'''

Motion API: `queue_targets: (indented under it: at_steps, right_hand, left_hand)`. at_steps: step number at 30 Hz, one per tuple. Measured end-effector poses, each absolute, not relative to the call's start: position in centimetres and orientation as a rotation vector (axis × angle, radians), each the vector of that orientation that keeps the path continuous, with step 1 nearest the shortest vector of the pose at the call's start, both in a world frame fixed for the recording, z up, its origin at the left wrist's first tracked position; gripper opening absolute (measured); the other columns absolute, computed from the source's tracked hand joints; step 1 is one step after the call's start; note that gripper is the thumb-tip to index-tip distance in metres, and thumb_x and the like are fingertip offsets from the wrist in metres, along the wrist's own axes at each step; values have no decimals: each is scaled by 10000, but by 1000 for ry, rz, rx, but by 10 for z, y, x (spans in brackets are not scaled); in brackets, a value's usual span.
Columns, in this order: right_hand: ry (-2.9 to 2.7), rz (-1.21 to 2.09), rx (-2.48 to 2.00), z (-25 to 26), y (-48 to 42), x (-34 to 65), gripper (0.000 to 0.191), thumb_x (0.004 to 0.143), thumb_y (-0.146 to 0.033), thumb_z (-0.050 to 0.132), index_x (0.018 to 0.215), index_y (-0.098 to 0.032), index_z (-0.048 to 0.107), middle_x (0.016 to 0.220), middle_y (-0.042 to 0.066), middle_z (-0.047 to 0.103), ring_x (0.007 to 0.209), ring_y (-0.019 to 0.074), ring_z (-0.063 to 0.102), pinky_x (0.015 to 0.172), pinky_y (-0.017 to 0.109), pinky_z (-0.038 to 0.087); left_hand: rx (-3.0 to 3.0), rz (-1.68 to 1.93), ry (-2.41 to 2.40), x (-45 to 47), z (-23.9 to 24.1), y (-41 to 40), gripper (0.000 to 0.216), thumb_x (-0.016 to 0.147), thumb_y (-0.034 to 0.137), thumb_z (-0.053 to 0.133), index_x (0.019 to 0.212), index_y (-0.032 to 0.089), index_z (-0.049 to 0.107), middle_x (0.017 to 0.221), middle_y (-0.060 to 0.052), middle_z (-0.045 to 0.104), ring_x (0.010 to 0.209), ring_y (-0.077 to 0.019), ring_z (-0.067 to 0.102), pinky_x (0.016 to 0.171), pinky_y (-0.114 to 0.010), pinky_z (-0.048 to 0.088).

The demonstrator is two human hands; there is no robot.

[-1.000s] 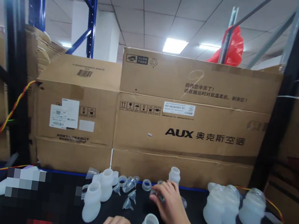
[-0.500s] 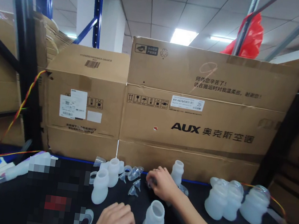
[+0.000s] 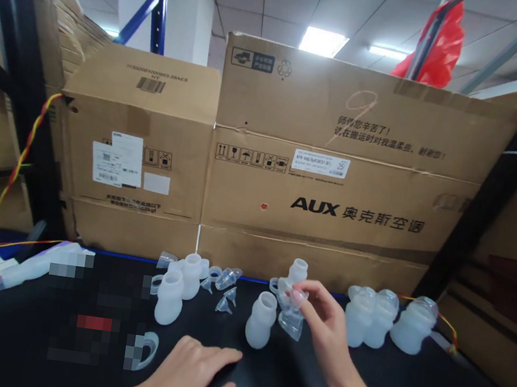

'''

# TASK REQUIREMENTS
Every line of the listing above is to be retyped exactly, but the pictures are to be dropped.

# RESPONSE
Motion API: `queue_targets: (indented under it: at_steps, right_hand, left_hand)`. at_steps: step number at 30 Hz, one per tuple. Measured end-effector poses, each absolute, not relative to the call's start: position in centimetres and orientation as a rotation vector (axis × angle, radians), each the vector of that orientation that keeps the path continuous, with step 1 nearest the shortest vector of the pose at the call's start, both in a world frame fixed for the recording, z up, its origin at the left wrist's first tracked position; gripper opening absolute (measured); the other columns absolute, computed from the source's tracked hand joints; step 1 is one step after the call's start; note that gripper is the thumb-tip to index-tip distance in metres, and thumb_x and the like are fingertip offsets from the wrist in metres, along the wrist's own axes at each step; values have no decimals: each is scaled by 10000, but by 1000 for ry, rz, rx, but by 10 for z, y, x (spans in brackets are not scaled); in brackets, a value's usual span.
Columns, in this order: right_hand: ry (-2.9 to 2.7), rz (-1.21 to 2.09), rx (-2.48 to 2.00), z (-25 to 26), y (-48 to 42), x (-34 to 65), gripper (0.000 to 0.191), thumb_x (0.004 to 0.143), thumb_y (-0.146 to 0.033), thumb_z (-0.050 to 0.132), index_x (0.018 to 0.215), index_y (-0.098 to 0.032), index_z (-0.048 to 0.107), middle_x (0.016 to 0.220), middle_y (-0.042 to 0.066), middle_z (-0.047 to 0.103), ring_x (0.007 to 0.209), ring_y (-0.019 to 0.074), ring_z (-0.063 to 0.102), pinky_x (0.015 to 0.172), pinky_y (-0.017 to 0.109), pinky_z (-0.038 to 0.087); left_hand: rx (-3.0 to 3.0), rz (-1.68 to 1.93), ry (-2.41 to 2.40), x (-45 to 47), z (-23.9 to 24.1), y (-41 to 40), gripper (0.000 to 0.216), thumb_x (-0.016 to 0.147), thumb_y (-0.034 to 0.137), thumb_z (-0.053 to 0.133), index_x (0.019 to 0.212), index_y (-0.032 to 0.089), index_z (-0.049 to 0.107), middle_x (0.017 to 0.221), middle_y (-0.060 to 0.052), middle_z (-0.045 to 0.104), ring_x (0.010 to 0.209), ring_y (-0.077 to 0.019), ring_z (-0.067 to 0.102), pinky_x (0.016 to 0.171), pinky_y (-0.114 to 0.010), pinky_z (-0.048 to 0.088).

The demonstrator is two human hands; there is no robot.

[-1.000s] 
[-0.500s] 
[+0.000s] 

The answer has been given, and the exercise is complete.